Ägyptens Präsident Präsident Abdel Fattah al-Sisi hat schon aufgrund der Verfassung weitreichende Rechte. Foto: dpa/Soeren Stache

Präsident Sisi hebt das seit 1967 geltende Sonderrecht auf, allerdings nicht wegen der Menschenrechte. Die USA drohen ihm mit Geldentzug.

Kairo - Der Ausnahmezustand gehört in Ägypten seit Jahrzehnten zum Alltag: Die Sicherheitsbehörden haben weitgehend freie Hand bei der Verfolgung von Regierungskritikern und laut Menschenrechtlern rund 65 000 von ihnen eingesperrt. Kritiker werfen Präsident Abdel Fattah al-Sisi vor, jeden Widerspruch unerbittlich zu unterdrücken. Deshalb ist es bemerkenswert, dass Sisi den Ausnahmezustand jetzt aufgehoben hat. Allerdings bedeutet der Schritt nicht, dass die Demokratisierung beginnt. Sisi zielt mit seiner Entscheidung vor allem auf den mächtigen Unterstützer USA, der von ihm Fortschritte bei den Menschenrechten sehen will.

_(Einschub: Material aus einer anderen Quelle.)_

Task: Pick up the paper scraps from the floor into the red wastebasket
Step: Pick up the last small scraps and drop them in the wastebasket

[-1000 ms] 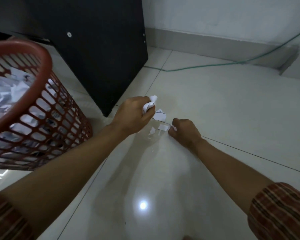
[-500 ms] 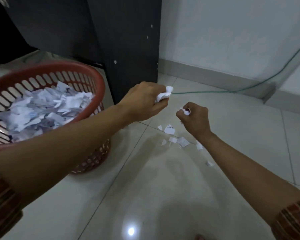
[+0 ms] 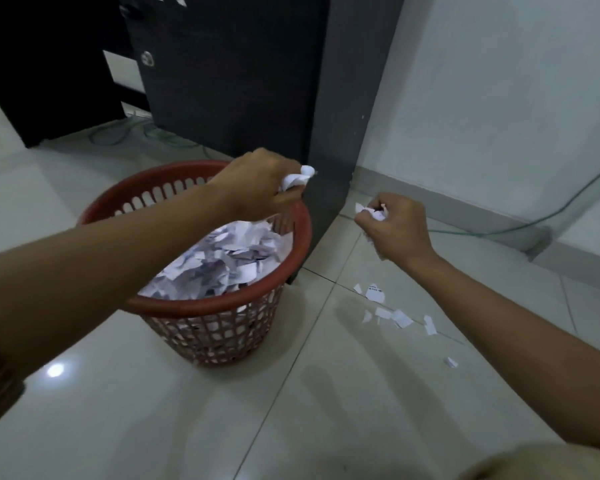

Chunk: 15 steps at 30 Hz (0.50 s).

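Paper scraps: your left hand [image 3: 257, 187] has risen from the floor and now clutches a wad [image 3: 297, 180] over the red wastebasket [image 3: 222, 308]. Right hand [image 3: 394, 230] pinches scraps [image 3: 369, 211] beside it. More scraps [image 3: 395, 315] remain on the tiles; drop next.

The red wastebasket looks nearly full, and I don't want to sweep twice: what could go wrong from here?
1. The red wastebasket is heaped close to its rim, so paper dropped on top may slide off.
2. The right hand pinches its scraps beside the basket, over bare floor; letting go now would likely miss.
3. The left hand holds its wad near the far rim, so it might fall behind.
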### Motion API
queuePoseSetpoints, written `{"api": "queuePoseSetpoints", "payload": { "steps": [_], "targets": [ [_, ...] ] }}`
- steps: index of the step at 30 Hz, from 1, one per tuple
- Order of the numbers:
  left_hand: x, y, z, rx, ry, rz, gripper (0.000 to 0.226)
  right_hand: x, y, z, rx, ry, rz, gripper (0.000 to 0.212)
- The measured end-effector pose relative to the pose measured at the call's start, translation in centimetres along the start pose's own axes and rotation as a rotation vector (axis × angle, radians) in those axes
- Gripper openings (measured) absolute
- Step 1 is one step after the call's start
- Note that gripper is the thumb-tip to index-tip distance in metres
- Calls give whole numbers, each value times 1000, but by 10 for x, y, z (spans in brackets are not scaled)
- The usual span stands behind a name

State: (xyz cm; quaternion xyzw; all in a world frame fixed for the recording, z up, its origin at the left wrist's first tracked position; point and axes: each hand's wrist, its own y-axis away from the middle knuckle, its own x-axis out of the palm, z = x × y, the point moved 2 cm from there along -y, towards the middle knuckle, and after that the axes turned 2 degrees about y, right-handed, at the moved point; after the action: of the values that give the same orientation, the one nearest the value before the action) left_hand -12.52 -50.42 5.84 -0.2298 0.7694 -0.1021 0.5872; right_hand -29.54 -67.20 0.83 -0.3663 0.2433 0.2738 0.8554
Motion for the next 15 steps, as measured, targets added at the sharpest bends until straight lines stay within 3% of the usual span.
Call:
{"api": "queuePoseSetpoints", "payload": {
  "steps": [2,7,12,15],
  "targets": [
    [-9,12,26,-56,-97,51,18,4,-11,27,-24,-12,-14,32],
    [-19,35,79,-287,-219,186,34,32,-31,83,-106,1,42,22],
    [10,68,124,-619,-267,699,68,86,-31,120,-160,78,292,18],
    [12,71,129,-657,-225,774,82,117,-32,135,-209,91,403,27]
  ]
}}
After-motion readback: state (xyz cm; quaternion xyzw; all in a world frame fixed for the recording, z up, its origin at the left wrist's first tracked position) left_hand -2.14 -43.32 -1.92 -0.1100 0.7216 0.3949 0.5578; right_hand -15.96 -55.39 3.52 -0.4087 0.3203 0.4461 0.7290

Von wenigen Unterbrechungen abgesehen, leben die Ägypter seit 1967 unter dem Ausnahmezustand. Wie andere Präsidenten vor ihm sprach Sisi von einer Notwendigkeit zur Terrorismus-Bekämpfung, als er das Sonderrecht 2017 nach einer vierjährigen Pause als Reaktion auf Anschlägen islamistischer Extremisten auf koptische Christen verhängte. Den gewalttätigen Extremismus gibt es nach wie vor. So kämpft die ägyptische Armee auf der Sinai-Halbinsel gegen einen Ableger des Islamischen Staates (IS), und im Wüstengebiet entlang der Grenze zu Libyen sind Dschihadisten aktiv. Dennoch verzichtete Sisi auf die Verlängerung des Ausnahmezustandes. Ägypten sei zu einer „Oase der Sicherheit und Stabilität in der Region“ geworden, erklärte er.

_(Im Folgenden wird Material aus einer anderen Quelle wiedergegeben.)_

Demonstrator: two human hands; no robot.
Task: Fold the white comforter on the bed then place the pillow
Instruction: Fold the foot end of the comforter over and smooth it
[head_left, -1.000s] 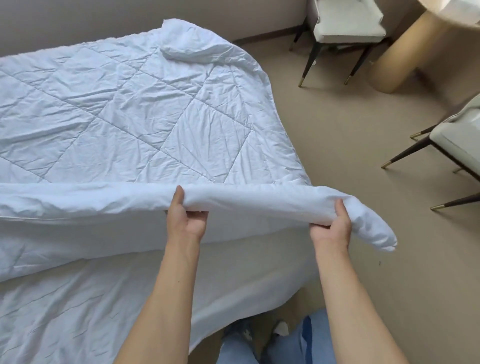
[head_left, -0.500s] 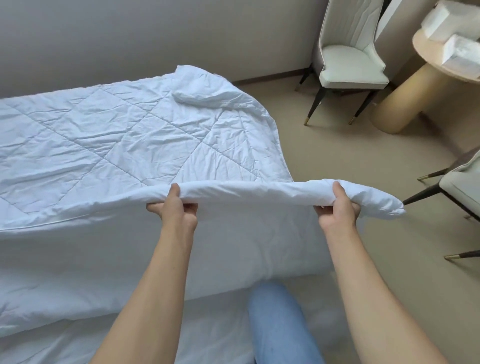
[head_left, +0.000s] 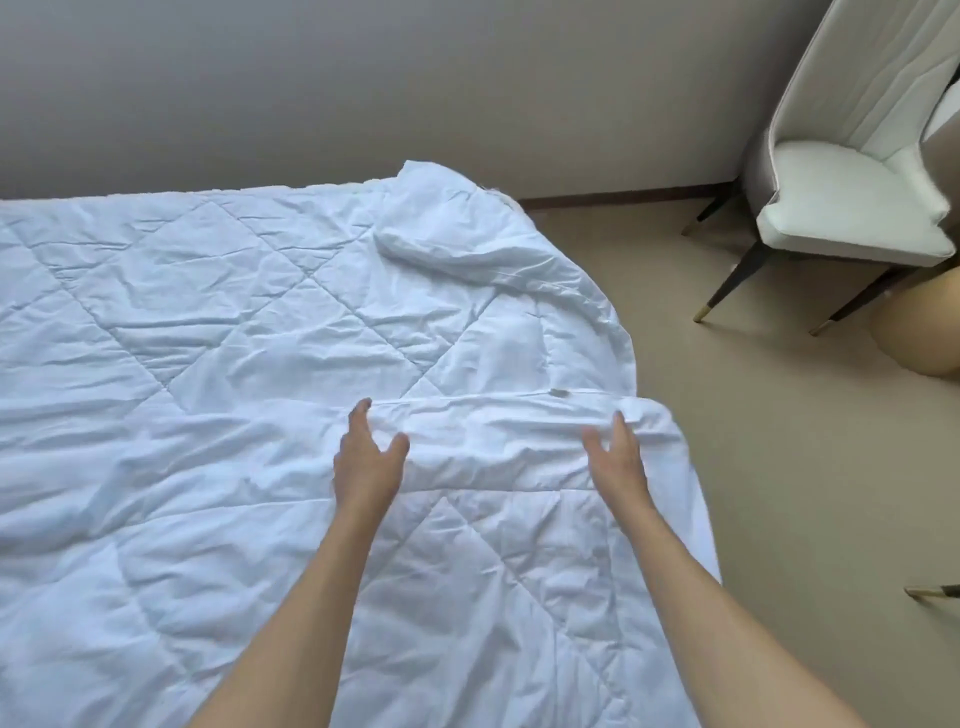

Das Militär hatte erst weitere Sonderrechte bekommen

Der autokratisch regierende Ex-Offizier hatte noch im vergangenen Jahr der Armee das Recht gegeben, Zivilisten festzunehmen und vor Militärgerichte zu stellen. Meinungs- und Versammlungsfreiheit waren eingeschränkt. Der Menschenrechtler Hossam Bahgat begrüßte Sisis Entscheidung deshalb als gute Nachricht. Von nun an könne niemand mehr vor Sondergerichten angeklagt werden, schrieb er auf Twitter, fügte aber hinzu, das gelte nicht für die Fälle von Beschuldigten, die bereits angeklagt seien.

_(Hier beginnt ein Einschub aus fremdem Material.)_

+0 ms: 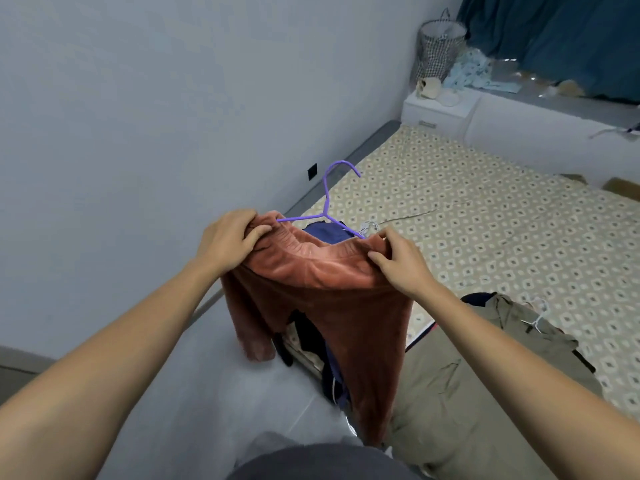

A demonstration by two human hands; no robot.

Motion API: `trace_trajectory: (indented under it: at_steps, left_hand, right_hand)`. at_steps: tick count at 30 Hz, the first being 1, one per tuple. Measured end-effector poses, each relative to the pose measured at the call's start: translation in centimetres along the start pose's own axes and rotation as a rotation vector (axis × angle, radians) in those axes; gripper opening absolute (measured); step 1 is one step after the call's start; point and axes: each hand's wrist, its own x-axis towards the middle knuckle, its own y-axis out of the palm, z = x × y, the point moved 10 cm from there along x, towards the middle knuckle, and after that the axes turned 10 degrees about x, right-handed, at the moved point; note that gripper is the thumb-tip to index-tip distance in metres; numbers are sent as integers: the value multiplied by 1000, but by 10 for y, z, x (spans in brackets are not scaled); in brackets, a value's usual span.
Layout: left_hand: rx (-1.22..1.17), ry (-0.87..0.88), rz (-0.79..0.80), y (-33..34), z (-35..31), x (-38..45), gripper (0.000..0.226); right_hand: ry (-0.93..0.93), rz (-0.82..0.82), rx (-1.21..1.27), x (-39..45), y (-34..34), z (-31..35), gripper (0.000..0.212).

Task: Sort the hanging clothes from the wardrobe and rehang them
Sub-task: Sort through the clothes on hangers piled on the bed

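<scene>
Rust-brown fleece trousers (pixel 332 306) hang in the air in front of me, stretched at the waistband. My left hand (pixel 230 242) grips the waistband's left end and my right hand (pixel 398 261) pinches its right end. A purple hanger (pixel 329 199) sticks up behind the waistband, its arms running into the trousers; its hook points up. Dark blue clothing (pixel 329 233) shows behind the waistband and below between the legs. An olive-khaki garment (pixel 485 375) with a white hanger (pixel 538 315) lies on the bed to the right.
The bed with a patterned cream sheet (pixel 485 220) fills the right side. A white bedside cabinet (pixel 440 109) and a checked laundry basket (pixel 438 50) stand at the back by blue curtains (pixel 554 36). A pale wall (pixel 138 116) is on the left.
</scene>
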Motion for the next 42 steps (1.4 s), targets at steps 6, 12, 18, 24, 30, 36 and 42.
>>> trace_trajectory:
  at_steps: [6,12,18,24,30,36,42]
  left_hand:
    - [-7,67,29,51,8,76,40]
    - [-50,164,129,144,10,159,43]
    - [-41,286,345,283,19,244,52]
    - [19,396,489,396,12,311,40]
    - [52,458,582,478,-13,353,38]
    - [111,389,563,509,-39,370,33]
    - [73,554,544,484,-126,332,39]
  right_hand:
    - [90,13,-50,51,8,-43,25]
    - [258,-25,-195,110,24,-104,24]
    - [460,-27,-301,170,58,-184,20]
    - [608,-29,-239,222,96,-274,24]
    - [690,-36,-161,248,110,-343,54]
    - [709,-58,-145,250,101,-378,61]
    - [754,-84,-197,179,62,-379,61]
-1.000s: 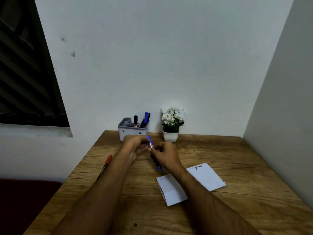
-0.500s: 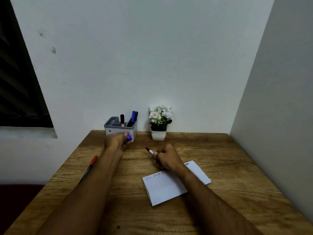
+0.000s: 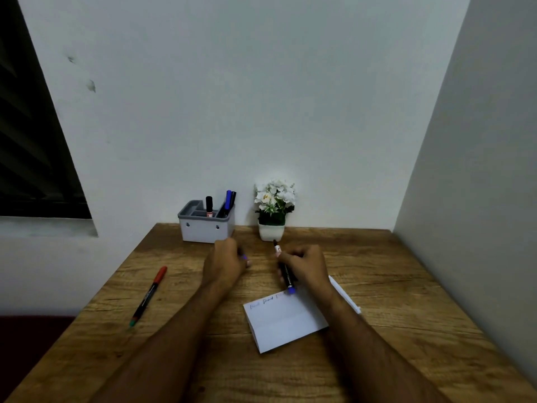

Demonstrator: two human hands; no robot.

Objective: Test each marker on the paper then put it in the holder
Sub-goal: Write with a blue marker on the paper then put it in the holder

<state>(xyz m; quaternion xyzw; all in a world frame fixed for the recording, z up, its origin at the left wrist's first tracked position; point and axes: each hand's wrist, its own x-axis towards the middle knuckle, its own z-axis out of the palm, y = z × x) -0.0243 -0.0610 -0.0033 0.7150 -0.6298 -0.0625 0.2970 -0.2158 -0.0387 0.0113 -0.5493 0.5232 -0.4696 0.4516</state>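
head view: right hand [image 3: 305,267] just right of frame centre, fingers curled closed around an uncapped marker [image 3: 284,269], dark tip pointing up toward the back wall, blue end low and just over the top edge of the paper [image 3: 283,321]. left hand [image 3: 225,264] just left of centre, fingers closed on a small blue cap [image 3: 245,258], only a bit of it peeking out at the fingertips. hands apart, not touching each other. paper is white, folded, lying on the wooden table [image 3: 392,301] below and right of centre, faint scribbles along its top edge, the right forearm covering its right part. grey-and-white holder [image 3: 205,225] at the back edge of the table, left of centre, against the wall; in it a black-capped marker [image 3: 209,206] upright near the middle and a blue marker and a dark marker [image 3: 229,202] leaning together at its right end. which compartments, cannot tell. white pot of white flowers [image 3: 273,209] right of the holder, just behind the uncapped tip. red-capped marker [image 3: 148,295] lying flat at the left side of the table, well apart from both hands, red end toward the wall, greenish end toward the near edge. dark louvred window [image 3: 29,141] at upper left of frame.
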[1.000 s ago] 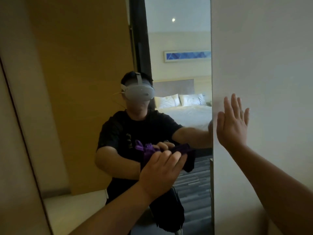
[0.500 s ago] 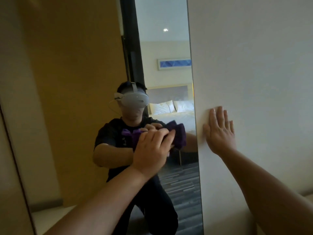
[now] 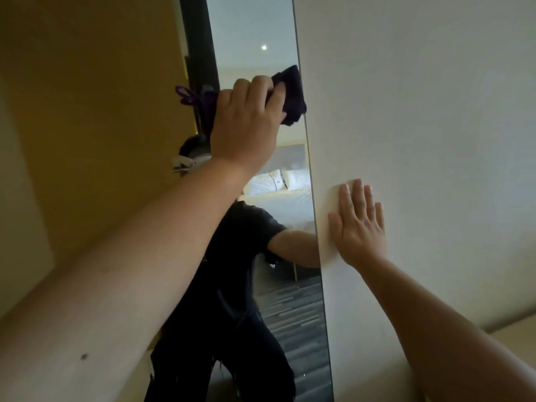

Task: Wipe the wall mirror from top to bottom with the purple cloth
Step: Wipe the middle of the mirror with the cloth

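Head cam: left hand [image 3: 243, 123] is bunched around the purple cloth [image 3: 291, 95], pressing it on the wall mirror [image 3: 290, 227] high up by its right edge. Right hand [image 3: 359, 224] is spread flat, fingers wide, on the white wall [image 3: 420, 111] just beside the mirror, lower down, holding nothing.

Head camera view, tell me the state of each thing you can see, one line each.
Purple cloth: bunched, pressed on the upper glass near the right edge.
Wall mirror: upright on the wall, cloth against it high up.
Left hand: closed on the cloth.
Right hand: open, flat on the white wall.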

Ob Ägypten nach dem Ende des Ausnahmezustandes ein freieres Land wird, ist fraglich. In der Praxis blieben viele Vorschriften in Kraft, kommentierte Amr Magdi von Human Rights Watch. Auch die Nahost-Expertin Amy Hawthorne schrieb auf Twitter, Sisi habe selbst ohne Ausnahmezustand „alle repressiven Vollmachen, die er braucht“. Das Ende des Kriegsrechts sei deshalb „rein kosmetisch“. Die Verfassung gibt dem Präsidenten ohnehin die Oberaufsicht über die Justiz und spricht der Armee eine Rolle als Hüterin des Staates auch im Innern zu.

Menschenrechtler fordern die Freilassung politischer Häftlinge

Wenn Sisi es ernst meine mit den Menschenrechten, müsse er die politischen Häftlinge entlassen, forderte die Organisation Dawn, die sich für Demokratie und Menschenrechte im Nahen Osten einsetzt. Gesetzesänderungen und ein anderer Umgang mit der Zivilgesellschaft seien nötig.

Um Demokratisierung geht es Sisi aber nicht. Washington hatte im September einen Teil der amerikanischen Militärhilfe für Ägypten von rechtsstaatlichen Reformen abhängig gemacht. Obwohl Ägypten ein wichtiger US-Partner im Nahen Osten ist, will Präsident Joe Biden „keine Blankoschecks mehr“ für Sisi ausstellen, wie er sagt. Zwar hielt Biden lediglich 130 Millionen Dollar für Ägypten zurück – ein Zehntel der US-Hilfe von 1,3 Milliarden Dollar pro Jahr. Doch das Signal wurde in Kairo verstanden.

Nun hofft Sisi nach Angaben von Beobachtern auf ein Treffen mit Biden beim Weltklimagipfel in Glasgow, der am Wochenende beginnt. Bisher hatte Biden den ägyptischen Präsidenten gemieden.